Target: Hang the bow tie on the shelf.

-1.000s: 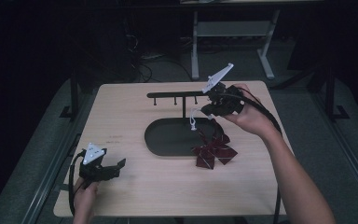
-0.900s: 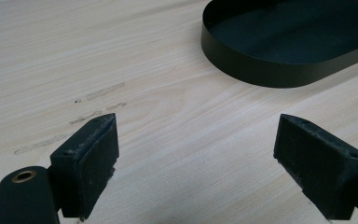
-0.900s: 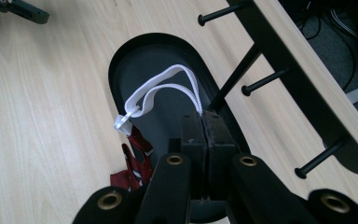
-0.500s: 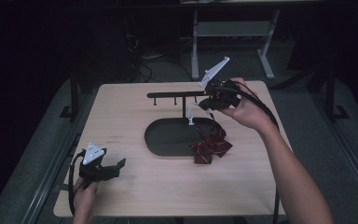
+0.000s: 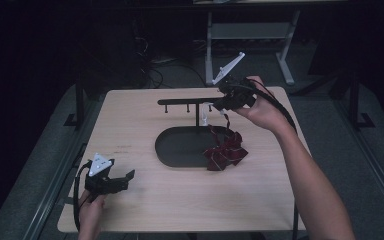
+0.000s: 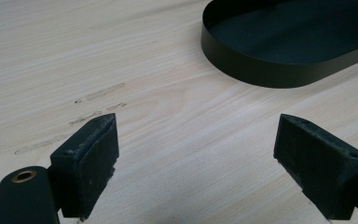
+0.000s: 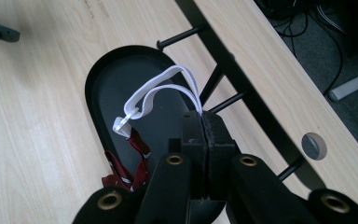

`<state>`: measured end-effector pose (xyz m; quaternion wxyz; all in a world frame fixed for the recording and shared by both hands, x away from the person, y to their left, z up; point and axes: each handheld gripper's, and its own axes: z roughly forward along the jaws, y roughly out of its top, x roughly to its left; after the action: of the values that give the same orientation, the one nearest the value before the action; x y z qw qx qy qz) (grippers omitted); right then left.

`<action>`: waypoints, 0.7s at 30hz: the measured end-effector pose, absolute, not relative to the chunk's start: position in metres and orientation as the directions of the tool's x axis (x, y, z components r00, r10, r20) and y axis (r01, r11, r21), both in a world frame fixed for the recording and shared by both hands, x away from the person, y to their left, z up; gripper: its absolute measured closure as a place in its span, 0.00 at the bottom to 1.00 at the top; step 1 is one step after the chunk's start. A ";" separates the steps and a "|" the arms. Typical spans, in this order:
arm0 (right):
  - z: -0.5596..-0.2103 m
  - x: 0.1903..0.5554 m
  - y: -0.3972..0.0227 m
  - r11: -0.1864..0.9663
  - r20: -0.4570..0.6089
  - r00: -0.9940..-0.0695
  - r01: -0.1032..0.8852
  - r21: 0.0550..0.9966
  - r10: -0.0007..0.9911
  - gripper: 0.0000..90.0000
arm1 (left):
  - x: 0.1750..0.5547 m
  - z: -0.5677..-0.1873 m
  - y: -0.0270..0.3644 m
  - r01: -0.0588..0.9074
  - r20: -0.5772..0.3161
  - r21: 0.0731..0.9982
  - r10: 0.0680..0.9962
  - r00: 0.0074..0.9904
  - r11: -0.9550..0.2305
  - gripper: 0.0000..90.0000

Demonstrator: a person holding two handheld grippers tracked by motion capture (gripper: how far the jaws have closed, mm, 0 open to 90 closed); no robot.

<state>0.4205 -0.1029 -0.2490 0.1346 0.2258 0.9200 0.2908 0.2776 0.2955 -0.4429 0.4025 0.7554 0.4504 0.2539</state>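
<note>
- The right gripper (image 5: pixel 223 103) is seen at about one o'clock on the table (image 5: pixel 130 125), raised beside the black hook rack (image 5: pixel 180 101); its jaws are clamped together on a white elastic strap (image 7: pixel 161 91).
- The strap is looped out from the pads and is joined to a dark red bow tie (image 5: pixel 224 152), which hangs down to the black oval tray (image 5: pixel 172 150), at the tray's four o'clock edge.
- The left gripper (image 5: pixel 117 181) is held at about seven o'clock, low over the table, with its jaws set wide apart and nothing between them.
</note>
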 end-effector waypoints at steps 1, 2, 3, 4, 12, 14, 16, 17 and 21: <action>-0.248 0.422 -0.103 0.728 -0.117 -0.862 0.334 0.599 0.493 0.98 | 0.278 -0.443 0.295 0.476 0.020 0.838 0.885 0.465 -0.268 0.15; -0.247 0.423 -0.102 0.725 -0.114 -0.861 0.338 0.600 0.496 0.98 | 0.278 -0.443 0.295 0.476 0.020 0.837 0.885 0.465 -0.269 0.15; -0.246 0.425 -0.102 0.725 -0.116 -0.860 0.339 0.600 0.498 0.98 | 0.278 -0.443 0.295 0.476 0.019 0.838 0.885 0.465 -0.268 0.15; -0.245 0.426 -0.102 0.726 -0.118 -0.859 0.339 0.598 0.498 0.98 | 0.277 -0.443 0.296 0.476 0.021 0.837 0.885 0.466 -0.270 0.15; -0.247 0.436 -0.100 0.716 -0.111 -0.848 0.360 0.598 0.519 0.98 | 0.278 -0.442 0.295 0.476 0.027 0.834 0.882 0.470 -0.279 0.15; -0.250 0.440 -0.100 0.716 -0.106 -0.847 0.365 0.595 0.521 0.98 | 0.278 -0.443 0.295 0.476 0.027 0.833 0.880 0.473 -0.282 0.15; -0.252 0.443 -0.100 0.709 -0.098 -0.840 0.380 0.594 0.533 0.98 | 0.278 -0.443 0.294 0.476 0.025 0.834 0.881 0.473 -0.279 0.15; -0.252 0.444 -0.101 0.707 -0.092 -0.838 0.389 0.591 0.538 0.98 | 0.278 -0.443 0.294 0.475 0.024 0.834 0.880 0.473 -0.279 0.15; -0.256 0.449 -0.101 0.705 -0.089 -0.831 0.403 0.584 0.549 0.98 | 0.278 -0.443 0.294 0.476 0.024 0.834 0.880 0.474 -0.279 0.15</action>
<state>0.4487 -0.1008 -0.2559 0.1290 0.2602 0.9142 0.2827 0.2775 0.2940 -0.4430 0.4010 0.7589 0.4468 0.2522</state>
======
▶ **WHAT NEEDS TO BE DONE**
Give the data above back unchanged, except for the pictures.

▶ **WRITTEN ANSWER**
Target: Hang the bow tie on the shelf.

-1.000s: 
-0.900s: 
-0.900s: 
-0.500s: 
+0.000s: 
+0.000s: 
+0.000s: 

`<state>`: measured end-effector pose (xyz m; quaternion wxyz; all in a world frame fixed for the recording and shared by both hands, x away from the person, y to their left, z up; point and axes: each handheld gripper's, and its own axes: z roughly forward along the jaws, y roughly out of its top, x roughly to its left; after the action: of the values that give the same orientation, the one nearest the value before the action; x y z qw qx qy qz) (grippers omitted); right then left.

`<action>`: waypoints, 0.7s at 30hz: the measured end-effector pose, absolute, not relative to the chunk's start: position in metres and orientation as the directions of the tool's x axis (x, y, z components r00, r10, r20) and y axis (r01, r11, r21), both in a world frame fixed for the recording and shared by both hands, x away from the person, y to their left, z up; gripper: its absolute measured closure as a place in its span, 0.00 at the bottom to 1.00 at the top; step 1 is one step after the chunk's start. A ";" separates the steps and a "|" the arms. Typical spans, in this order:
arm0 (right):
  - z: -0.5596..-0.2103 m
  - x: 0.1903..0.5554 m
  - y: -0.3972..0.0227 m
  - r11: -0.1864..0.9663
  - r20: -0.4570..0.6089
  - r00: -0.9940..-0.0695
  - r01: -0.1032..0.8852
  - r21: 0.0550..0.9966
  - r10: -0.0007..0.9911
  - gripper: 0.0000..90.0000
arm1 (left):
  - x: 0.1750..0.5547 m
  - z: -0.5677..-0.1873 m
  - y: -0.0270..0.3644 m
  - r01: -0.0588..0.9074
  - r20: -0.5772..0.3161
  - r21: 0.0731..0.9982
  - r10: 0.0680..0.9962
  - r00: 0.0074..0.9904
  - r11: -0.9550..0.2305
  - gripper: 0.0000..90.0000

Demonstrator: a person holding two handheld grippers tracked by motion capture (gripper: how far the jaws have closed, mm, 0 open to 90 closed); no robot.

<state>0.4205 -0.1029 -0.2490 0.1346 0.2258 0.9200 0.2908 0.2776 0.2955 -0.4429 0.4025 0.7554 0.4504 0.2539</state>
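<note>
- The right gripper (image 5: pixel 223 103) is seen at about one o'clock on the table (image 5: pixel 130 125), raised beside the black hook rack (image 5: pixel 180 101); its jaws are clamped together on a white elastic strap (image 7: pixel 161 91).
- The strap is looped out from the pads and is joined to a dark red bow tie (image 5: pixel 224 152), which hangs down to the black oval tray (image 5: pixel 172 150), at the tray's four o'clock edge.
- The left gripper (image 5: pixel 117 181) is held at about seven o'clock, low over the table, with its jaws set wide apart and nothing between them.
</note>
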 end-effector waypoints at steps 1, 2, 3, 4, 12, 14, 16, 17 and 21: <action>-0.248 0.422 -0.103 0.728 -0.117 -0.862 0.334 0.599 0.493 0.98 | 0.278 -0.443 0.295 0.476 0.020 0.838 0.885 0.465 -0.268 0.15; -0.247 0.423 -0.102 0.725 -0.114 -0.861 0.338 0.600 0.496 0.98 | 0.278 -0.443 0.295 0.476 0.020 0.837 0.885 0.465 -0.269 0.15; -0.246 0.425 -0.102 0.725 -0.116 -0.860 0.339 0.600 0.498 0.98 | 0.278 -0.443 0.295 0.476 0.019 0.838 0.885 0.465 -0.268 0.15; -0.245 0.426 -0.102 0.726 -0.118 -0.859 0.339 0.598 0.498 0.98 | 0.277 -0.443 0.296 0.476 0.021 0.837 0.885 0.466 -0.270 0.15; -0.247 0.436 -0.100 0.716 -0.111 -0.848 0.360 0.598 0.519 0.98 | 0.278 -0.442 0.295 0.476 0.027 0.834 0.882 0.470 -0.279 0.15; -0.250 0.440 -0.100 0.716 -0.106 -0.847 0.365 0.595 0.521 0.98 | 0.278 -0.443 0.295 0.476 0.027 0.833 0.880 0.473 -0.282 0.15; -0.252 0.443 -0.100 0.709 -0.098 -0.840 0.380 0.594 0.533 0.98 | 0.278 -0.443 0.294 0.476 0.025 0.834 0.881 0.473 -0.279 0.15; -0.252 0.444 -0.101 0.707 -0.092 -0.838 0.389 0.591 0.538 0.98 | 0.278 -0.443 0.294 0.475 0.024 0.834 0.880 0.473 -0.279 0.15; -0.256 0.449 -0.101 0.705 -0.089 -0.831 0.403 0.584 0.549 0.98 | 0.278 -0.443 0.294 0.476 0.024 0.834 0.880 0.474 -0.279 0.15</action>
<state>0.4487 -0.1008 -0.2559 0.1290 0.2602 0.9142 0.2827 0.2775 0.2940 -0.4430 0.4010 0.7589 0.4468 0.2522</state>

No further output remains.